From the listing below, extract every line containing "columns".

*** Information shown ***

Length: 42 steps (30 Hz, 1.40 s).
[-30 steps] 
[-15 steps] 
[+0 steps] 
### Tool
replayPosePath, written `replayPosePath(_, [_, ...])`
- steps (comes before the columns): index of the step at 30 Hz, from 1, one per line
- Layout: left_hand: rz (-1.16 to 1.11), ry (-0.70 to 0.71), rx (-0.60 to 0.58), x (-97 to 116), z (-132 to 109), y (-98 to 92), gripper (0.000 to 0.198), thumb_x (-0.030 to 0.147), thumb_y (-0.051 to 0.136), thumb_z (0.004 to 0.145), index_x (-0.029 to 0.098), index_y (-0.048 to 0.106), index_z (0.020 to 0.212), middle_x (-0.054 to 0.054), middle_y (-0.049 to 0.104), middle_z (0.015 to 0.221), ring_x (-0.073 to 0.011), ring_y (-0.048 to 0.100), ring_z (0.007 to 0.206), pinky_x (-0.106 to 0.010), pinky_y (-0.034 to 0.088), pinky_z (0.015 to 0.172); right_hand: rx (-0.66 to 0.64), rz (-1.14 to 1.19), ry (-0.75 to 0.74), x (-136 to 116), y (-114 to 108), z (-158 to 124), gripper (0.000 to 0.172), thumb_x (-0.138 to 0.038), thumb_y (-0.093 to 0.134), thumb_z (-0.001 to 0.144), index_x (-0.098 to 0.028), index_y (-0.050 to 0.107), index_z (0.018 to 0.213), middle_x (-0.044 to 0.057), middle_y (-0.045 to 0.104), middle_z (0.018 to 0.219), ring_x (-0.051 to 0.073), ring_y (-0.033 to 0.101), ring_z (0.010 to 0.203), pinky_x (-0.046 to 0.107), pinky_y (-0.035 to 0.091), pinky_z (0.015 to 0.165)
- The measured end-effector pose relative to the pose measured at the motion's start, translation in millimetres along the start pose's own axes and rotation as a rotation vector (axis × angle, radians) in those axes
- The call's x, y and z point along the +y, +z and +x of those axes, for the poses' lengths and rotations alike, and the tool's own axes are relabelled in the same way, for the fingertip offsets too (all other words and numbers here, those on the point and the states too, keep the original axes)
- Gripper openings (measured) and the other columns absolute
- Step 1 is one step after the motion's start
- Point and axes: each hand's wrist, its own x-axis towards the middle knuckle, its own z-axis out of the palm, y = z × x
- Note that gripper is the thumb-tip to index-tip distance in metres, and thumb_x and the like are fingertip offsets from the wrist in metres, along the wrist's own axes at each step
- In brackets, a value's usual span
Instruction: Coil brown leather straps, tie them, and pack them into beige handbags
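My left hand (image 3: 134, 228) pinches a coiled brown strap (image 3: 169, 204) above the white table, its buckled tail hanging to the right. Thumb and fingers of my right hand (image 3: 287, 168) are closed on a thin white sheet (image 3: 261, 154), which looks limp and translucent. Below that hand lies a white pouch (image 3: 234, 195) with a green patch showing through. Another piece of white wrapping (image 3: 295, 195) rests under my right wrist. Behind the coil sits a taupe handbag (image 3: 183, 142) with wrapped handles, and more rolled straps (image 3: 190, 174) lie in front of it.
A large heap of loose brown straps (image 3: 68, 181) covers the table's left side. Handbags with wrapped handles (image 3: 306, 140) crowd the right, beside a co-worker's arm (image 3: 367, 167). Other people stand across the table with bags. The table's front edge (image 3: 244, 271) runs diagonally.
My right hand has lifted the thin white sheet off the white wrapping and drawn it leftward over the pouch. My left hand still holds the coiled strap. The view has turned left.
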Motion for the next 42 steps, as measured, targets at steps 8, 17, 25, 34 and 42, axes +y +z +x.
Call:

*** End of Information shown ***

*Exercise solution:*
- steps (comes before the columns): index of the step at 30 Hz, from 1, one per line
- Gripper openings (measured) and the other columns absolute

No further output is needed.